Despite all the punishment the almighty Gods may lay upon him, they cannot decide what he feels about it. His internal response is entirely up to him, and in accepting his fate for what it is, freeing himself from the desire for his circumstances to be different, and thus stumbling upon happiness, he defies the Gods and denies them the pleasure of seeing him truly suffer.
The book that helped me come to this understanding was Yes to Life, In Spite of Everything.

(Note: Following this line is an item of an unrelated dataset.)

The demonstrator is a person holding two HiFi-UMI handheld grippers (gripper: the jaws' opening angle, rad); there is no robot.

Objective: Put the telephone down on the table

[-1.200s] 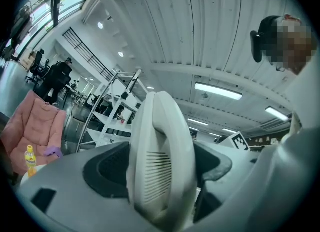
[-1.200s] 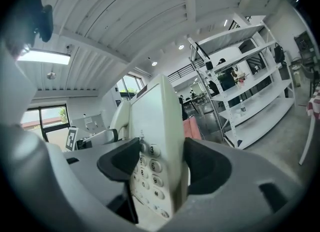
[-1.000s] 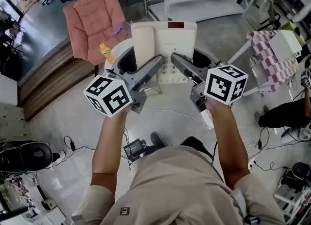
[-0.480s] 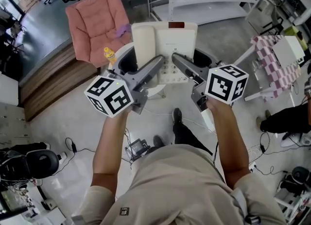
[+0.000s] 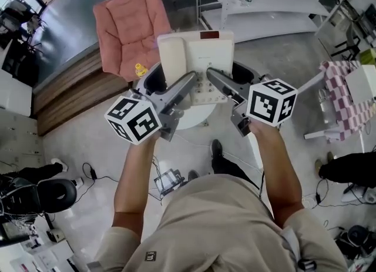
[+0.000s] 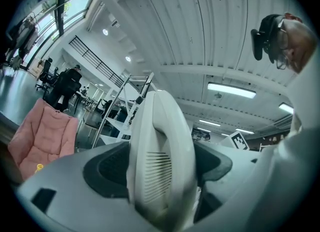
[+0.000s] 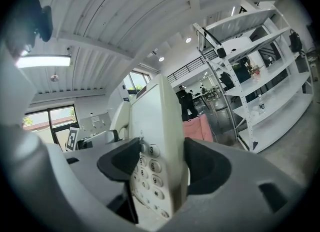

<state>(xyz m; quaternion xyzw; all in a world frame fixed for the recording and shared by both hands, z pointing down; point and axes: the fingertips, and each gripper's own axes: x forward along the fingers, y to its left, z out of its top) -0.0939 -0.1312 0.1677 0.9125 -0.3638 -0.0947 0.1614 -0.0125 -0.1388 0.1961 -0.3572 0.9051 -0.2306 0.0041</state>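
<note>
A cream desk telephone [image 5: 197, 59] with its handset on the left and its keypad on the right is held up in front of me by both grippers. My left gripper [image 5: 181, 87] is shut on the handset side; in the left gripper view the handset [image 6: 161, 166] fills the gap between the jaws of that gripper [image 6: 160, 178]. My right gripper [image 5: 222, 83] is shut on the keypad side, and the keys [image 7: 150, 176] show between the jaws of that gripper [image 7: 159, 168]. A white round surface [image 5: 191, 121] shows just below the telephone.
A pink cushioned chair [image 5: 129, 21] stands at the back left with a small yellow object [image 5: 141, 69] at its near edge. White shelving [image 5: 276, 6] stands at the back right and a checked pink stool [image 5: 346, 97] at the right. Cables [image 5: 170, 180] lie on the floor.
Both grippers keep their hold on the telephone. The floor and the pink chair have slid right and down in the head view, and a shoe has come forward below the grippers.
</note>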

Victor Frankl had written an earlier classic: Man’s Search for Meaning. This book – Yes to Life – is a collection of talks that tackles the question of suicide and the power of hope in the face of extremely difficult circumstances such as what he faced at the concentration camp at Auschwitz. The author reasons, in compelling ways, how even in the face of unimaginably crushing circumstances, it is possible to say yes to life. This was a deeply affirming book to read at a time of darkness and the essence of it is encapsulated for me in this passage:
There is a simple way, one would almost say a trick, to demonstrate the full extent of the responsibility with which our existence is so poignantly loaded, a responsibility that we can only face tremblingly, but ultimately somehow joyfully. For there is a categorical imperative that is also a formula of ‘acting as if’, formally similar to Kant’s well-known maxim, which goes like this: ‘Live as if you were living for the second time and as if you had acted the first time as wrongly as you are about to act now!’

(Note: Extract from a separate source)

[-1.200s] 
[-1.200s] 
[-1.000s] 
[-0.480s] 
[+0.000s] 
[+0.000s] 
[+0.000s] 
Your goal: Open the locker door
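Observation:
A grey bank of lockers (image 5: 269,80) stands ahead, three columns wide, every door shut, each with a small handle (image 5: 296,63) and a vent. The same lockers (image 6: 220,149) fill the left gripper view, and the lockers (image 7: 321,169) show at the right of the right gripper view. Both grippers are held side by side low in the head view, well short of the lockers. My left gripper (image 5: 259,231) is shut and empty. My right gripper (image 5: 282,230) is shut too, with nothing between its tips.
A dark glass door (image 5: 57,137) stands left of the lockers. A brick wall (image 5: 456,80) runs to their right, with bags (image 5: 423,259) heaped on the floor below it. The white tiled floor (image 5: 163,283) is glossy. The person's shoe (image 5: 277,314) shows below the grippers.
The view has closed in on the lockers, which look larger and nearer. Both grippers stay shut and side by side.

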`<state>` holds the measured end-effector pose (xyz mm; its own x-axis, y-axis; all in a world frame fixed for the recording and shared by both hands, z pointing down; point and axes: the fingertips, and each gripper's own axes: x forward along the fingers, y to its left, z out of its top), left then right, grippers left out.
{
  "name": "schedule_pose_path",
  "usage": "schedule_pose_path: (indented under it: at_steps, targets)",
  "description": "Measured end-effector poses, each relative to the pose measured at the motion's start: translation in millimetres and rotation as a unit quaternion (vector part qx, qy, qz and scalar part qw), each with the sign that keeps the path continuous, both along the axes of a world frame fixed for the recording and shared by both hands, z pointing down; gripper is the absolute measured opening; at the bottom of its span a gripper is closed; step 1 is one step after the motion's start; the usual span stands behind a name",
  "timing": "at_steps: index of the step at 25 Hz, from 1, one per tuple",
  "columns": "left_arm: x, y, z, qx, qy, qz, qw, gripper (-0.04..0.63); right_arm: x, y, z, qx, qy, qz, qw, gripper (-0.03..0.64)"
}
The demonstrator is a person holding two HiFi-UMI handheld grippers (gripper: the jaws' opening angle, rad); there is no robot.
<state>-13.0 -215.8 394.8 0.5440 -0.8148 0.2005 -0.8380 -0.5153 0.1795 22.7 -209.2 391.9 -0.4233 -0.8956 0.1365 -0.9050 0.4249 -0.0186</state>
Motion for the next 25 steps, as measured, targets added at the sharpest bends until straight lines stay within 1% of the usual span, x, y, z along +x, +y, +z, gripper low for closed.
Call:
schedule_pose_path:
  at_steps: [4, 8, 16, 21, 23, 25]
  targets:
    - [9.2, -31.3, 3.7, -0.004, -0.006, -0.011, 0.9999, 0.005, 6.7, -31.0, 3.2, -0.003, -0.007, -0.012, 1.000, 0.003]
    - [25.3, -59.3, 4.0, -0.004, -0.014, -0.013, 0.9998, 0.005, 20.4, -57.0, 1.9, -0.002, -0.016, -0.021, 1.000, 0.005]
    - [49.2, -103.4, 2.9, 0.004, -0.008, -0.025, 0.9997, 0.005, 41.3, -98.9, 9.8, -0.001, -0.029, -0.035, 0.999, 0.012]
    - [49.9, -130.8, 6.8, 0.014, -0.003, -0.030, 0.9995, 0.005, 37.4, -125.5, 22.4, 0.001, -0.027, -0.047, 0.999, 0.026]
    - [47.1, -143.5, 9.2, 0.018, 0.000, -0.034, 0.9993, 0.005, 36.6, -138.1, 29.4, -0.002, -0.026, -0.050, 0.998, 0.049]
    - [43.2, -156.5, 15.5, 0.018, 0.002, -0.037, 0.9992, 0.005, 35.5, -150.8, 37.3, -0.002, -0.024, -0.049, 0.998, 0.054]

The meaning of our lives then lies in our “response-ability” to it.
The title of the book became a daily affirmation. I would wake up each morning and say into the mirror: “Yes to life, in spite of everything.” The first time I tried saying it aloud I could not complete the sentence and I ended up sobbing. It was too hard to believe its message. It felt fake.
Over time, the affirmation took effect – it gave me a thread to hold on to which became a lifeline – while I built up my courage again, slowly over time, first through chanting and then later through the deep meditations on The Direct Path.
I don’t say the affirmation aloud in front of a mirror anymore. I feel it instead in my bones. I just have to pause in the middle of the busyness of my day and think of the title – Yes to Life – to feel its truth once again. And in that moment, I find it is possible to respond differently to the challenge facing me. With a gentle acceptance of that which already is (Yes) and not in opposition to it.
On this New Year’s Day, my love for life has expressed itself through that list “For 2025 and beyond.”
In the words of Hebbel, “Life is not something, it is the opportunity for something!”
Or said differently:

What seeds would you like to plant today?
Happy New Year!
Despite all that might happen this year, I hope you will join me in saying yes to life!